Benar saja, ternyata jalan turun
memang benar-benar sulit. Kami tak bisa lagi melewati jalan se ekstrim saat
naik. Kemi sempat mencoba untuk turun lewat dinding bendungan wafuk sermo. Tapi
itu sama saja bununh diri, sanagat ekstrim. Akhirnya saya dan panji memutuskan
untuk mengikuti jalan setapak milik penduduk setempat. Setelah menemukan celah
untuk turun, akhirnya kami turun. Sesampainya di sungai hujan mulai turun.
Segera saja saya berjalan cepat menyeberangi sungai untuk menuju tempat saya
memarkir motor.
Akhirnya pukul 12.15 saya dan
panji kembali sampai di RPH. Sesampainya di RPH saya langsung istirahatat. Saya
juga ngbrol bersama teman-teman lain yang tadi terpisah saat birding di hutan.
Sama seperti saya dan panji, mereka juga blusukan lebih jauh ke dalam hutan,
dan mereka juga menemukan lebih banyak lagi 'buruan' burung. Salah satu yang
membuat Prajawan exited adalah walik kembang, katanya ia baru pertama kali ini
menjumpai burung ini. Saya sendiri belum pernah berjumpa dengan burung ini.

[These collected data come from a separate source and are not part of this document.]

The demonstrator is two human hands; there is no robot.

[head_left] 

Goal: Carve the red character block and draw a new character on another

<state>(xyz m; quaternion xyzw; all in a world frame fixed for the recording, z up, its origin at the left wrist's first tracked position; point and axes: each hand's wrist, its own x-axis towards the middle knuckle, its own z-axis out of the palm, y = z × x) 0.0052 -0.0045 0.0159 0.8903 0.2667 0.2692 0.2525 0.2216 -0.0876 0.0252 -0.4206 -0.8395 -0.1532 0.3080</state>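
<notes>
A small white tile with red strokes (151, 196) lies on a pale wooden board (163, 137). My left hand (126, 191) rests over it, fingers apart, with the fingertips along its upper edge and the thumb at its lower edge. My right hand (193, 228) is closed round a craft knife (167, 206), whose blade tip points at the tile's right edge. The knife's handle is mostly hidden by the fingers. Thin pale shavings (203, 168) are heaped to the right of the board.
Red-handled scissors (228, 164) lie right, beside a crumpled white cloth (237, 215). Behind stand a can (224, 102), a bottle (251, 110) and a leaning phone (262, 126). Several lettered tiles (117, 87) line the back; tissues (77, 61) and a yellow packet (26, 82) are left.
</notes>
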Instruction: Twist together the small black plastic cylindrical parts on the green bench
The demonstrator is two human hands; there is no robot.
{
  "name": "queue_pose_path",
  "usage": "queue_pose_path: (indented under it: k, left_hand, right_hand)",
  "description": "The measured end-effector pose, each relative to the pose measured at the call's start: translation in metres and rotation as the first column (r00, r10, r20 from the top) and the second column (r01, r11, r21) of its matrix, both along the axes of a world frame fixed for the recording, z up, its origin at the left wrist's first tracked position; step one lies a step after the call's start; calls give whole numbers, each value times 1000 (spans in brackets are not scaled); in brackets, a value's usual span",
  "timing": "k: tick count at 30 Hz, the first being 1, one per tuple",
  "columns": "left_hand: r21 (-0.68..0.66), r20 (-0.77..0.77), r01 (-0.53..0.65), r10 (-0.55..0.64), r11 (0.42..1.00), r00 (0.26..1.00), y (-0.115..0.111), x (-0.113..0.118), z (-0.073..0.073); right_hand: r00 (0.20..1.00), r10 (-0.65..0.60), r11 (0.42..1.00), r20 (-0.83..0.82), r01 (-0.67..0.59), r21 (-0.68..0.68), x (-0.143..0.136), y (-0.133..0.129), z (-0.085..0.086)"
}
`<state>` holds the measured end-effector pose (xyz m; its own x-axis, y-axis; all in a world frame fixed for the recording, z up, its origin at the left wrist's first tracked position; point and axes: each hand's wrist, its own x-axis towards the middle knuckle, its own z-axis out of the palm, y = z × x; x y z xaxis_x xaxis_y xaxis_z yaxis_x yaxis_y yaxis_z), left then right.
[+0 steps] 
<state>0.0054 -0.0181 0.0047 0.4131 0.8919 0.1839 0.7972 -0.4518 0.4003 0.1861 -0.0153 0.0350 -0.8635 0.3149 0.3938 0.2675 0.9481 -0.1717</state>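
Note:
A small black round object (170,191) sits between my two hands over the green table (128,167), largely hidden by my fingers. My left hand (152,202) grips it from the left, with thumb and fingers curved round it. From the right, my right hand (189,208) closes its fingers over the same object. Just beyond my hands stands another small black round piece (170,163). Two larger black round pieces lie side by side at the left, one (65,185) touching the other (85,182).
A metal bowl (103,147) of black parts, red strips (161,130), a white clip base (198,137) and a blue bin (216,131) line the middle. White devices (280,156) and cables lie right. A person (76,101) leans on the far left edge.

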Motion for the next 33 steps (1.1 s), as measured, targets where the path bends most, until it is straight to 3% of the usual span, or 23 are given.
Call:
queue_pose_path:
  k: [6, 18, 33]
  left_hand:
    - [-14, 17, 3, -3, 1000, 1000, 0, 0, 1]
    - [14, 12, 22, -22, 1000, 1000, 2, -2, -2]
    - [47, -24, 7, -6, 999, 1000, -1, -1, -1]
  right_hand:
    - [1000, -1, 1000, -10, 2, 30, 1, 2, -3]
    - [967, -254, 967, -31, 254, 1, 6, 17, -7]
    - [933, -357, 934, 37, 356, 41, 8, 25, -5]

Sama seperti saya, prajawan juga merasakan nikmatnya birding, berburu. Ia bahkan
berkata bahwa saat birding seperti ini ia lebih suka menggunakan binoculler
dari pada kamera, sensasi berburunya lebih terasa katanya. Saat obrolan ini
saya juga dapat info dari mas Shaim kalu ternyata burung Bubut Jawa yang
berhasil saya amati berstatus terancam. Wah, sebuah kehormatan bisa mengamati
burung ini.
Akhirnya setelah makan siang,
sholan dan foto-foto tentunya, kami kembali ke jogja. Ke kehidupan nyata.